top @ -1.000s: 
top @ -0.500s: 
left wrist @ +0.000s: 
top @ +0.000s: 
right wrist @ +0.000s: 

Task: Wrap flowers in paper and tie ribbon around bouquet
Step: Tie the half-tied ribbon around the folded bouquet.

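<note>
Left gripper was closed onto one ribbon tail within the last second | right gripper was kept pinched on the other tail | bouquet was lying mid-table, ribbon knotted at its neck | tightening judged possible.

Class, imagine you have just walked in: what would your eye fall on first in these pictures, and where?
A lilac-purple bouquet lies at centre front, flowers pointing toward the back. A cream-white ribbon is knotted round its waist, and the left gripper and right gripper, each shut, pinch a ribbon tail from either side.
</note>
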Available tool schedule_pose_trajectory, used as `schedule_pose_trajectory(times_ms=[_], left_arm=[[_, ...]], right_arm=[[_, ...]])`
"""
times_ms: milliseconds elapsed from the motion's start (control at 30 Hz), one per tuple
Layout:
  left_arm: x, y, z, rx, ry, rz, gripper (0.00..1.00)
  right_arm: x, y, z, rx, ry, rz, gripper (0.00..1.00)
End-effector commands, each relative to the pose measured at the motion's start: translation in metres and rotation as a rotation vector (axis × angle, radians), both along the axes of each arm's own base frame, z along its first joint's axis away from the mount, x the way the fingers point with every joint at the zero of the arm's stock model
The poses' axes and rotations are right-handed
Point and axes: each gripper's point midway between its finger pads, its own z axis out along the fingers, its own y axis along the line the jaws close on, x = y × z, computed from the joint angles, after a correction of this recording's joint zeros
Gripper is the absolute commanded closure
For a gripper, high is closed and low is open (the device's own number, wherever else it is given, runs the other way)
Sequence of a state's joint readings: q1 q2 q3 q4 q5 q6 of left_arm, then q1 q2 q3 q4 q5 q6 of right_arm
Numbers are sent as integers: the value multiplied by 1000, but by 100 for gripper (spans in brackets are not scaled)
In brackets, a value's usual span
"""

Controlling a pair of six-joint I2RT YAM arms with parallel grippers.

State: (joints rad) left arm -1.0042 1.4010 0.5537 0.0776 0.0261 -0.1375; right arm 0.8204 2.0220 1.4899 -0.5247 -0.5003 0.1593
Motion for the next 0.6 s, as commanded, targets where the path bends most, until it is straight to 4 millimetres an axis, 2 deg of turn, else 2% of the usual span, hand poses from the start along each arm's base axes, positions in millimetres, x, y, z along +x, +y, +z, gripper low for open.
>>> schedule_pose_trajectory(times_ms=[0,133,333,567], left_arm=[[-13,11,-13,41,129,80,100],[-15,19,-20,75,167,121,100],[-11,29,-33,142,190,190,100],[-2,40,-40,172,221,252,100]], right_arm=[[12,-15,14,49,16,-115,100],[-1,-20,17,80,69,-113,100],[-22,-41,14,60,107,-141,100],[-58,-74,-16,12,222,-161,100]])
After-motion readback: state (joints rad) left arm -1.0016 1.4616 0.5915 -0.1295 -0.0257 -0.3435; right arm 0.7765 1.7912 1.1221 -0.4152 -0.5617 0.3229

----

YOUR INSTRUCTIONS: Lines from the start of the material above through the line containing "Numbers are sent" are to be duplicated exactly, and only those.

PROBLEM SOLUTION:
top @ -1.000s: 
top @ -0.500s: 
left wrist @ +0.000s: 
top @ +0.000s: 
right wrist @ +0.000s: 

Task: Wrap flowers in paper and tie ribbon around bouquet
Step: Tie the half-tied ribbon around the folded bouquet.

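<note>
Left gripper was closed onto one ribbon tail within the last second | right gripper was kept pinched on the other tail | bouquet was lying mid-table, ribbon knotted at its neck | tightening judged possible.

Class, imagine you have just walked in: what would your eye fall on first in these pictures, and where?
A lilac-purple bouquet lies at centre front, flowers pointing toward the back. A cream-white ribbon is knotted round its waist, and the left gripper and right gripper, each shut, pinch a ribbon tail from either side.
</note>
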Available tool schedule_pose_trajectory, used as `schedule_pose_trajectory(times_ms=[_], left_arm=[[_, ...]], right_arm=[[_, ...]])`
"""
times_ms: milliseconds elapsed from the motion's start (control at 30 Hz), one per tuple
Layout:
  left_arm: x, y, z, rx, ry, rz, gripper (0.00..1.00)
  right_arm: x, y, z, rx, ry, rz, gripper (0.00..1.00)
End-effector commands, each relative to the pose measured at the motion's start: translation in metres and rotation as a rotation vector (axis × angle, radians), both along the axes of each arm's own base frame, z along its first joint's axis away from the mount, x the way the fingers point with every joint at the zero of the arm's stock model
The poses' axes and rotations are right-handed
Point and axes: each gripper's point midway between its finger pads, its own z axis out along the fingers, its own y axis along the line the jaws close on, x = y × z, computed from the joint angles, after a correction of this recording's joint zeros
Gripper is the absolute commanded closure
For a gripper, high is closed and low is open (the device's own number, wherever else it is given, runs the other way)
Sequence of a state's joint readings: q1 q2 q3 q4 q5 q6 of left_arm, then q1 q2 q3 q4 q5 q6 of right_arm
Numbers are sent as integers: the value multiplied by 1000, but by 100 for gripper (spans in brackets are not scaled)

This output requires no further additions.